Arafan Diané

No. 14 – Houston Cougars
- Position: Center
- League: Big 12 Conference

Personal information
- Born: 19 November 2007 (age 18)
- Listed height: 7 ft 0 in (2.13 m)
- Listed weight: 280 lb (127 kg)

Career information
- High school: Dynastie Prep (Montreal, Quebec, Canada) Iowa United Prep (Des Moines, Iowa, US)
- College: Houston (2026–present)

Career highlights
- McDonald's All-American (2026); Jordan Brand Classic (2026); Nike Hoop Summit (2026);

= Arafan Diané =

Guinean basketball player (born 2007)

Arafan Diané (born 19 November 2007) is a Guinean college basketball player for the Houston Cougars of the Big 12 Conference.

==Early life==
Diané is from Conakry, Guinea. At age 12, while looking for a football at a local market, he met basketball coach Souleymane Kassé, who saw his potential and suggested he buy a basketball instead after noticing his long limbs. He trained with Kassé for a year before he was recommended to Alex Victor, who ran Dynastie Prep, a prep basketball program in Montreal, Canada. "[Kassé] called us up and he was like, ‘The kid needs to leave. He’s getting better too quick. I really think he needs to leave as soon as possible," recalled Victor. Due to the 2021 military coup, Diané was initially unable to fly out of the country alone. On his 14th birthday, nearly two years later, he took a flight to Canada.
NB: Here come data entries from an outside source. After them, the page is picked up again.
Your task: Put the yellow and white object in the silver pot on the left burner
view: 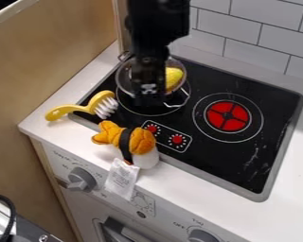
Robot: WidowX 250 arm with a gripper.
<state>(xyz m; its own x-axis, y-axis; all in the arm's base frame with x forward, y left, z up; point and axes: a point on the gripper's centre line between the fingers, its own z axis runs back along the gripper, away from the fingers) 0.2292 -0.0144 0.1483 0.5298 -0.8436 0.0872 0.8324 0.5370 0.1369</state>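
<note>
One silver pot (121, 77): stands on the left burner (151, 115) of the stovetop (258, 130), partly hidden beneath the gripper (149, 97).
Gripper: hangs down over the left part of the stovetop, right above the pot; spread or pressed together, cannot tell, nor whether pinching anything.
Yellow thing (173, 77): inside the pot, at its right side, only partly visible.
Brush (68, 111): best match for "yellow and white", with a yellow handle and white bristles; lies outside the pot at the left front corner of the stovetop, handle on the counter (233, 210), bristles over the stovetop.
Toy (141, 141): plush, orange on top and white below, wrapped in a black band (125, 142); lies at the front edge of the stovetop, also outside the pot.
Label (121, 178): white, sewn to the toy, hangs forward from the stovetop side.
Right burner (228, 116): red in the middle, ringed in white, on the right part of the stovetop.
Tiles (274, 35): white, behind the stovetop.
</note>
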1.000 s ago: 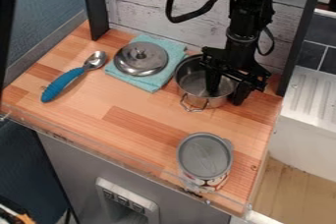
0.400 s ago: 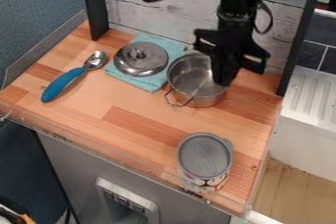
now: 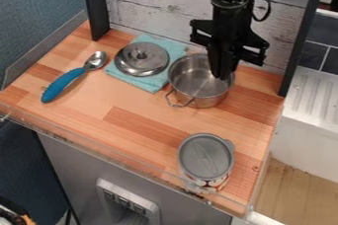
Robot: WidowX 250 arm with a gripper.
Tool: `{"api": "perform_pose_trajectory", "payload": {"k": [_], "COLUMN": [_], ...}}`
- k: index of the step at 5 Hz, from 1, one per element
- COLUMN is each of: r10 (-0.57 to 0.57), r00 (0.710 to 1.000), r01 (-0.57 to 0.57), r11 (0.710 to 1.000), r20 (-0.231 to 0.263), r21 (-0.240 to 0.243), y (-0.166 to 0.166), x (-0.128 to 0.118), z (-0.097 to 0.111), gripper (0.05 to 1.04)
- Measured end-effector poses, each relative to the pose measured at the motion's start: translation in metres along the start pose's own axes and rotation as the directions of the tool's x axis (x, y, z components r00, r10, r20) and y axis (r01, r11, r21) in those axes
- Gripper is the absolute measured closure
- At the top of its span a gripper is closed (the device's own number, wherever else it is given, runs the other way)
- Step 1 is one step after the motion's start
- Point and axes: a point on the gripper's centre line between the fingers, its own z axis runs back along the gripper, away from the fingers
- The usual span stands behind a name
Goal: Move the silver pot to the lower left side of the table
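The silver pot stands upright on the wooden tabletop, just to the right of the turquoise cloth and slightly nearer the camera than the cloth's middle. Whether the pot touches the cloth's edge cannot be told. Its mouth faces up, and its wire handle points toward the tabletop's near side, closer to the camera than the cloth.

The black gripper hangs down to the right of the cloth, at the pot's right-hand part. Its fingers are pressed together, the tips pointing downward and overlapping the pot's mouth and rim from this angle. The arm comes in from the top edge, beyond and to the right of the cloth.

On the cloth lies a round metal lid, knob upward. To the left of the cloth, a spoon with a blue handle lies at a slant, its metal bowl end nearer the cloth. Well apart from the cloth, toward the near right, a can with a gray top stands upright close to the tabletop's front edge. A whitewashed plank wall rises beyond the cloth.
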Motion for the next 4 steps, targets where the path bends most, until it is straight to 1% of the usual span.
{"api": "perform_pose_trajectory", "payload": {"k": [1,2,3,4], "r10": [-0.013,-0.021,-0.021,-0.021], "r00": [0.999,0.998,0.997,0.997], "r01": [0.013,0.022,0.023,0.024], "r11": [1.0,0.999,0.999,0.999], "r20": [-0.047,-0.061,-0.074,-0.08], "r21": [0.015,0.022,0.028,0.04], "y": [0.002,-0.001,-0.001,0.001], "x": [-0.002,0.002,0.001,0.001], "z": [-0.025,-0.041,-0.049,-0.056], "gripper": [0.603,0.29,0.152,0.441]}}
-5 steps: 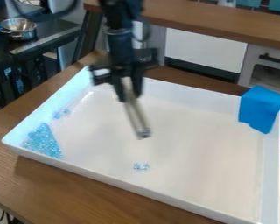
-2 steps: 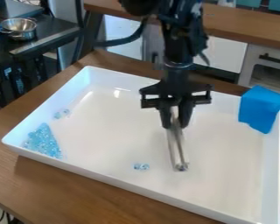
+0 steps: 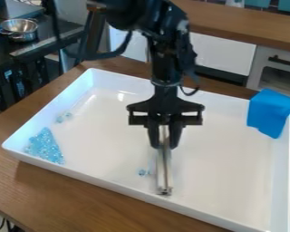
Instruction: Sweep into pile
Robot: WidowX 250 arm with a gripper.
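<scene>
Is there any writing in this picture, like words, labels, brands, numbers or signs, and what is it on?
No text can be read.
Arm: pale marks, too small to tell whether they are lettering.
White tray, blue beads, long tool: no lettering visible.

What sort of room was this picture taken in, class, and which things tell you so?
Probably a robotics lab or workshop with kitchen-like furniture: a robot arm reaches over a white tray on a wooden table, and a metal pot sits on a dark surface behind.
</scene>
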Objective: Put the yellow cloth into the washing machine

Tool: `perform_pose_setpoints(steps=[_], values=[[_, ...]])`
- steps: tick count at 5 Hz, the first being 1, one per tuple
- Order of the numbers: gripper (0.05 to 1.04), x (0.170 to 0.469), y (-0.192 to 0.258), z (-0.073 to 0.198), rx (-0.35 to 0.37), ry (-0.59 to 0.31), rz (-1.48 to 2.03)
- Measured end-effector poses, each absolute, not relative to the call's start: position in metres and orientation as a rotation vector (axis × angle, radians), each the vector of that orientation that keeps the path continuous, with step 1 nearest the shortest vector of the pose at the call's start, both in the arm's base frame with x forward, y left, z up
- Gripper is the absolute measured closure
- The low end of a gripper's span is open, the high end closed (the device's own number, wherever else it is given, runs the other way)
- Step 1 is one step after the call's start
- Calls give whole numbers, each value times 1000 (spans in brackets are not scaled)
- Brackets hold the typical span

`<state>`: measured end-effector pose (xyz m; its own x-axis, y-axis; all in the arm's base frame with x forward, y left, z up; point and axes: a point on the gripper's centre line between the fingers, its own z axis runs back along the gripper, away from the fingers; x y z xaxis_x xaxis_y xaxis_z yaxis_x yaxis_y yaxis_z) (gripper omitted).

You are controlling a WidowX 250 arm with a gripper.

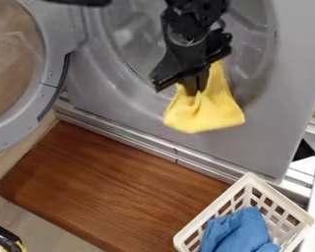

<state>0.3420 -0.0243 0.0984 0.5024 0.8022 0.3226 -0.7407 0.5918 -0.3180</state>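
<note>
The black gripper (pixel 196 89) hangs at the upper middle, shut on the yellow cloth (pixel 206 112), which is pinched near its top and droops below the fingertips. Behind them is the front of the grey washing machine (pixel 278 118), its round opening facing the camera. From this view the cloth overlaps the lower rim of that opening; how deep it sits relative to the rim I cannot tell. The machine's round door (pixel 49 93) stands swung open at the left.
A white basket (pixel 251 179) holding a blue cloth (pixel 239 231) stands at the lower right. A brown wooden board (pixel 108 182) lies before the machine. Some dark shiny object (pixel 4 238) is at the lower left corner.
</note>
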Motion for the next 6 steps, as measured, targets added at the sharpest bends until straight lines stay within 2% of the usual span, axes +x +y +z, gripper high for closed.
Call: perform_pose_setpoints(steps=[2,5,6], values=[[1027,367,2,89,-75,-476,988],[1003,412,20,68,-73,-444,1010],[849,411,21,58,-63,-395,1019]])
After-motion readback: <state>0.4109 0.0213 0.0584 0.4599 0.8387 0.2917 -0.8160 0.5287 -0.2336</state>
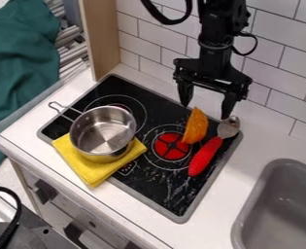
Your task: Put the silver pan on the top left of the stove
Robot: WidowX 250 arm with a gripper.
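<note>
Since you need the pan first: silver pan (103, 134) is upright on the folded yellow cloth (89, 168), at the near left part of the stove (160, 190). Open side up, inside bare metal as far as visible. Wire loop handle points to upper left of the view, out over the stove's left edge. Cloth lies partly on the black stove top, partly over its rim onto the white counter (200, 235).

Pan's far side overlaps the back left burner ring (144, 108) in the view; pan is not centred on it.

Right of the pan, well apart from it: red burner (173, 146) with a dark cross pattern. Orange wedge (195, 127) at its far right edge, narrow end up. Just beside that, a spoon (205, 156) lies slanted, red handle toward the front, metal head at the stove's back right edge.

Gripper (206, 110) hangs down over the back of the stove, near wedge and spoon head. Fingers spread wide, nothing held. Can't tell if a tip touches the spoon.

Further out: grey sink (283, 202) at lower right, white tiled wall (281, 78) behind, wooden post (100, 36) at back left, green fabric (19, 68) beyond the counter's left side.
</note>
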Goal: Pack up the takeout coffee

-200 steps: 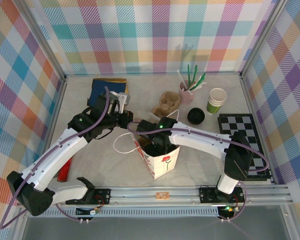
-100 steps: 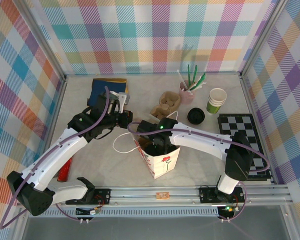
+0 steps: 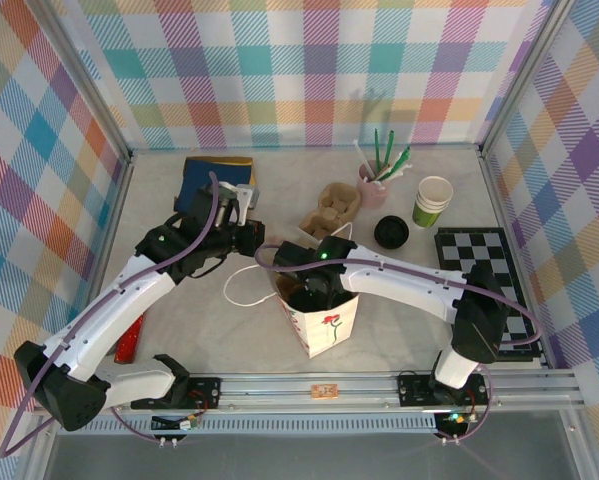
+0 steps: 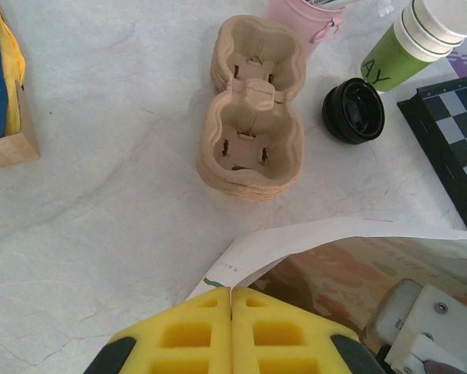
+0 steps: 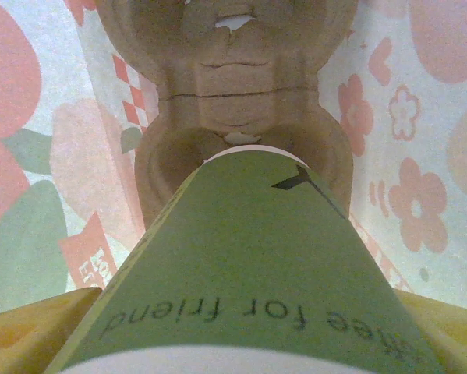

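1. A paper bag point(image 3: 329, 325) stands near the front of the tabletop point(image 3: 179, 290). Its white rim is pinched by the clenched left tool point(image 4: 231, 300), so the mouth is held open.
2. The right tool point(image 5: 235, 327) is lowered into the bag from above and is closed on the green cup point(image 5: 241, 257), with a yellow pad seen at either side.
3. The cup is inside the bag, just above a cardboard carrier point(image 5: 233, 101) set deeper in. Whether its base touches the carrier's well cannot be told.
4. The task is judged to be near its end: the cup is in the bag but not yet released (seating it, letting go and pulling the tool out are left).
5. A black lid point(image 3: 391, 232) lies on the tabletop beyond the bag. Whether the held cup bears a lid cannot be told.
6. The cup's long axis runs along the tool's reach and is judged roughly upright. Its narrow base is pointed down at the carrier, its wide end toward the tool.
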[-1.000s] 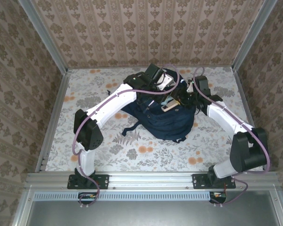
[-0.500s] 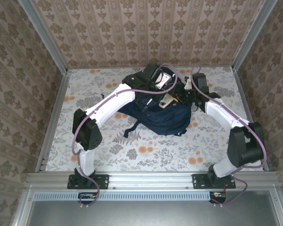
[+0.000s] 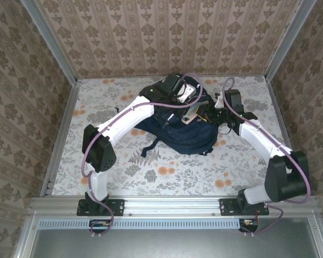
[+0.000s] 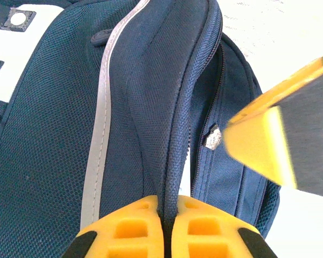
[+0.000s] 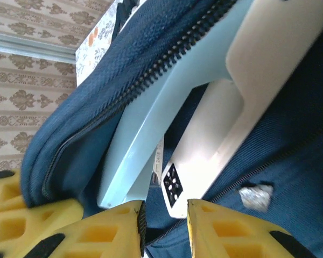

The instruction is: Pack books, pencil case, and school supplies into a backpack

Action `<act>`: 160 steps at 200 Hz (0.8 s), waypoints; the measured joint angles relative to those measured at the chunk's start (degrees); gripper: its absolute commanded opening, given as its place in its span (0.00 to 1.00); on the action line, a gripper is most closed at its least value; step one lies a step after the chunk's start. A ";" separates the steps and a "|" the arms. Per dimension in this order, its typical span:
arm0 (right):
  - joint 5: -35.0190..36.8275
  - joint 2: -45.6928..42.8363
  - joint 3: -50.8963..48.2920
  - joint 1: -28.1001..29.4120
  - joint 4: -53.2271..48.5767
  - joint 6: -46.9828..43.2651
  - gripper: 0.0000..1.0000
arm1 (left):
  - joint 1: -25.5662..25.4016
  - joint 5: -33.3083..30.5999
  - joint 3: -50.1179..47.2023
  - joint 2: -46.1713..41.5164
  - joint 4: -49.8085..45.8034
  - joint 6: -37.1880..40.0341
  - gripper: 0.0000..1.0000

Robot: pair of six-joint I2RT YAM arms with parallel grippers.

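Right wrist: pale-blue item (image 5: 151, 123) under backpack (image 5: 81, 113) flap, w/ top cropped

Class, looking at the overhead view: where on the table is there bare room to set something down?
Free: the near strip of table between backpack and arm bases; the left side between left arm and wall. Crowded: the backpack's far end, where both arms meet.
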 measured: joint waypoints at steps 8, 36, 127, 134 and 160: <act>-0.90 1.18 0.00 0.31 1.29 0.46 0.29 | 0.00 0.20 0.00 -0.02 -0.02 0.00 0.00; -3.28 5.33 0.48 1.92 6.40 2.82 0.26 | 0.00 1.51 0.00 -0.33 -0.24 -0.33 0.00; -4.92 10.27 3.56 2.89 12.00 6.19 0.30 | 1.40 1.79 -1.51 -2.10 1.68 -2.86 0.00; -4.61 9.31 2.56 2.69 12.02 6.16 0.31 | 1.38 2.19 -2.01 -2.27 1.77 -3.02 0.00; -3.17 3.15 -1.57 1.29 10.23 5.88 0.32 | 1.22 3.34 -2.86 -2.36 2.38 -3.17 0.00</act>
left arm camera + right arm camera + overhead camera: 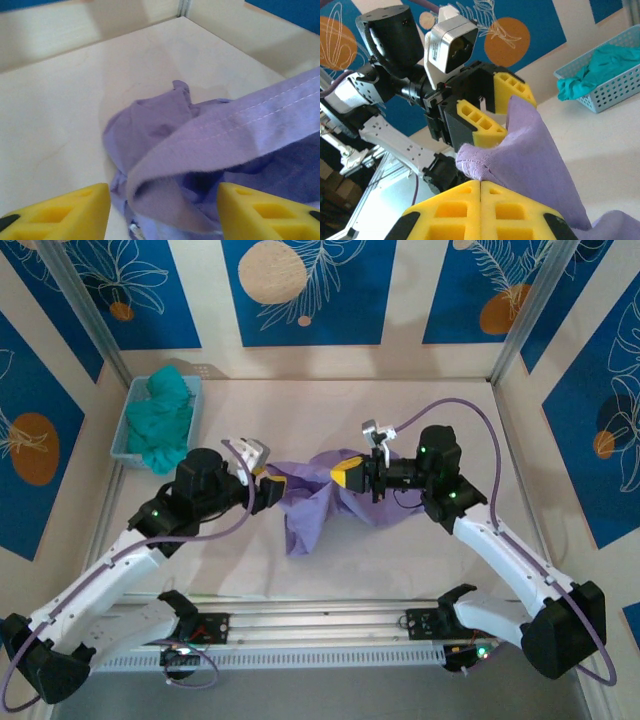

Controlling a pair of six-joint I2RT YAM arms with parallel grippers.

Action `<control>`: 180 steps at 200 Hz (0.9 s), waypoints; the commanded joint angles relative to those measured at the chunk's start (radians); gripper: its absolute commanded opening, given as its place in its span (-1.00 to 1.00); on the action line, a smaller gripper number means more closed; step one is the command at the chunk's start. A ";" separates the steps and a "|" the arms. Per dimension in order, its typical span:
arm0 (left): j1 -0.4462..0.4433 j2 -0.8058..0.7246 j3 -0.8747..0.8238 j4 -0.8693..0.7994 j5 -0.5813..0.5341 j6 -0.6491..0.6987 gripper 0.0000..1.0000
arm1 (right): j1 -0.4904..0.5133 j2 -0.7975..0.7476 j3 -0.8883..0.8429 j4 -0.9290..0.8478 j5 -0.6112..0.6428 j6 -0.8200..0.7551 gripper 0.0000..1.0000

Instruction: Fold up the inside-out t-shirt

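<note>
**Jaws.** We find the left jaws released. Their yellow fingers (60, 215) stand apart, and a stitched hem band (240, 130) of the inside-out t-shirt (310, 505) runs through the gap. We cannot tell whether it touches either finger. The right jaws are clenched on the t-shirt: their fingers (450, 212) meet tip to tip, with a fold of lavender cloth pinched at the tips and raised off the surface (330, 410).

**Task item.** The t-shirt lies bunched at the middle of the surface between the two jaws, with one lobe trailing toward the near edge.

**Obstructions.** The two jaws face each other at close range, with only cloth between them. From the right wrist, the left arm's white camera housing (452, 47) sits directly ahead. A light blue basket (124, 420) holding a teal garment (162, 420) stands at the far left. It is near the left arm (110, 575) and well apart from the t-shirt. A purple cable (470, 408) loops above the right arm (510, 550).

**Edges and room.** Patterned walls (300, 290) close the left, far and right sides, with metal posts (85, 310) at the far corners. A rail (320, 625) carrying both bases runs along the near edge. Bare surface lies beyond the t-shirt toward the far wall, to the right of the right arm, and in a strip between the t-shirt and the rail.
</note>
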State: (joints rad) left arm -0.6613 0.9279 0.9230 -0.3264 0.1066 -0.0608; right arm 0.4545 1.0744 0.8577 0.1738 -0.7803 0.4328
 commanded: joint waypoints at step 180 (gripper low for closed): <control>-0.057 0.206 0.101 0.131 0.283 -0.320 -1.00 | -0.022 0.091 0.204 -0.667 0.604 -0.126 -0.40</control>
State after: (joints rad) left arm -0.7116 1.1198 0.9550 -0.1596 0.3992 -0.1295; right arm 0.4240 1.2007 1.0637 -0.3836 -0.4759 0.2760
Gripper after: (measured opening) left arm 0.056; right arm 0.250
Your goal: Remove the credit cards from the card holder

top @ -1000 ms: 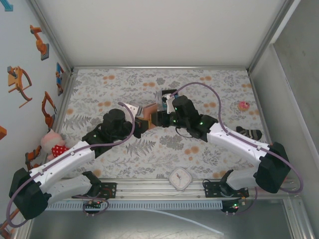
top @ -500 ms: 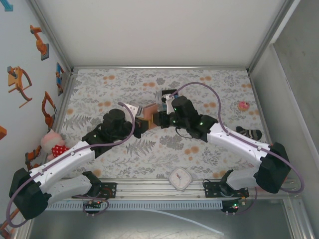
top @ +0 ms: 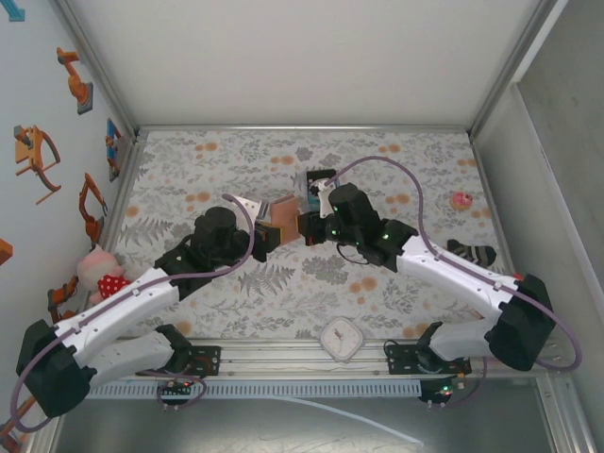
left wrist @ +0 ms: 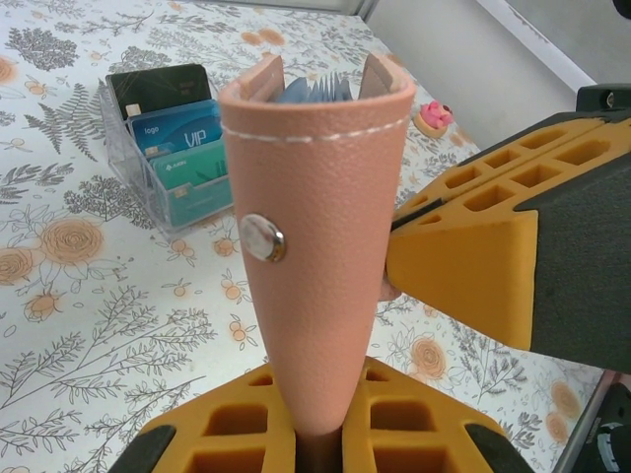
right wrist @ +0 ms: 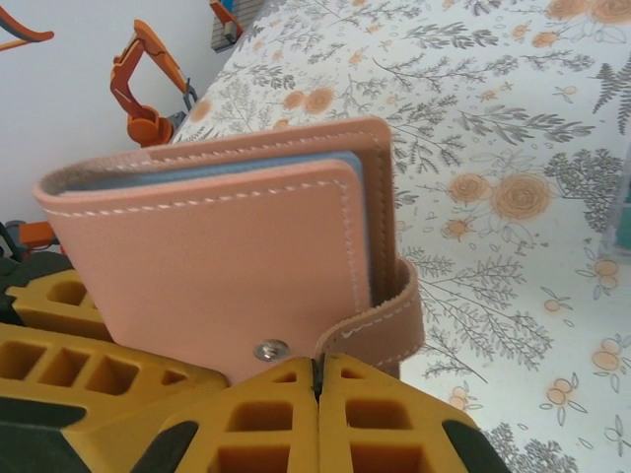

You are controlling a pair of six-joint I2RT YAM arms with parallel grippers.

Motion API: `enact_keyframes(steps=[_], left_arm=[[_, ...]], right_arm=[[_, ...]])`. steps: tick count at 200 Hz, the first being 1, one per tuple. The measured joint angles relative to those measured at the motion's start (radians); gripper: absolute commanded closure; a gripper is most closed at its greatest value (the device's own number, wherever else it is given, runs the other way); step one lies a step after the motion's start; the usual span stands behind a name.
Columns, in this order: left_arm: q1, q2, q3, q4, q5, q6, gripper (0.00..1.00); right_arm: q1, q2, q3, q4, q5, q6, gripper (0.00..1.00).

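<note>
Currently I hold the card holder [left wrist: 315,197] upright in the clamped left gripper [left wrist: 315,434], bottom centre, so the right gripper [right wrist: 315,379], pinched on the closing tab [right wrist: 380,320], can unsnap it.

1. A table [top: 396,160] covered with a grey leaf and orange flower pattern is seen from above.
2. The card holder [top: 281,211], brown outside, is held up near the middle, between the two grippers.
3. The left gripper [top: 271,236] is set against its near left side, the right gripper [top: 304,225] against its right side.
4. A small pink object [top: 461,200] and a dark striped sock [top: 472,252] are seen well apart on the right.
5. A white square object [top: 340,339] is placed at the near edge.
6. A plush toy [top: 99,271] is propped beside the left wall.
</note>
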Motion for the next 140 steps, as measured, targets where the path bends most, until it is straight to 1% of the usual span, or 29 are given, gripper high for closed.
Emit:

Diané played at Dynastie Prep in Montreal from 2021 to 2024, initially competing on the MADE Hoops circuit against top prospects like AJ Dybantsa before being moved up to the varsity team the following year. Ahead of his junior season, he transferred to Iowa United Prep in Des Moines, Iowa, a year-round program that played in both high school basketball and the Amateur Athletic Union (AAU) circuit. Diané had a strong showing at the 2025 NBPA Top100 Camp in Rock Hill, South Carolina, where he averaged 13.3 points and 4.9 rebounds per game. That summer, he also earned first-team all-Adidas 3SSSB circuit honors after averaging 16.9 points and a circuit-leading 10.8 rebounds per game. As a senior in 2025–26, Diané led Iowa United during its first season in the Nike EYBL Scholastic conference. He averaged 12 points and a conference-leading 10.2 rebounds per game. Diané was named a first-team All-American by The Sporting News. He was also selected to play in the 2026 McDonald's All-American Game on the West team.

Diané is a consensus four-star recruit, according to major recruiting services. He reduced the list of his college offers down to his top 12 choices in August 2025. The following month, Diané narrowed it down to his top five choices: Arkansas, Houston, Indiana, Kentucky, and Virginia. After taking official visits to all five finalists, he committed to playing college basketball for the Houston Cougars under head coach Kelvin Sampson on 19 November 2025, which was also his 18th birthday.

==National team career==
Diané captained Guinea at the 2023 FIBA U16 African Championship. He helped the team win its first African championship title (at any level), posting 14 points and 11 rebounds in an 84–76 upset win in the final over five-time tournament winners Egypt. Diané averaged 17.4 points and a tournament-leading 17.3 rebounds per game, registering seven double-doubles in as many games, and subsequently earned tournament All-Star Five honors. Standing at 2.03 m, he was dubbed "Baby Shaq" by FIBA.com.

The following year, Diané represented Guinea at the 2024 FIBA Under-17 World Cup. He averaged 19.1 points and a tournament-leading 11.7 rebounds per game, posting six double-doubles in seven games.

==Personal life==
Diané speaks six languages, including English and French.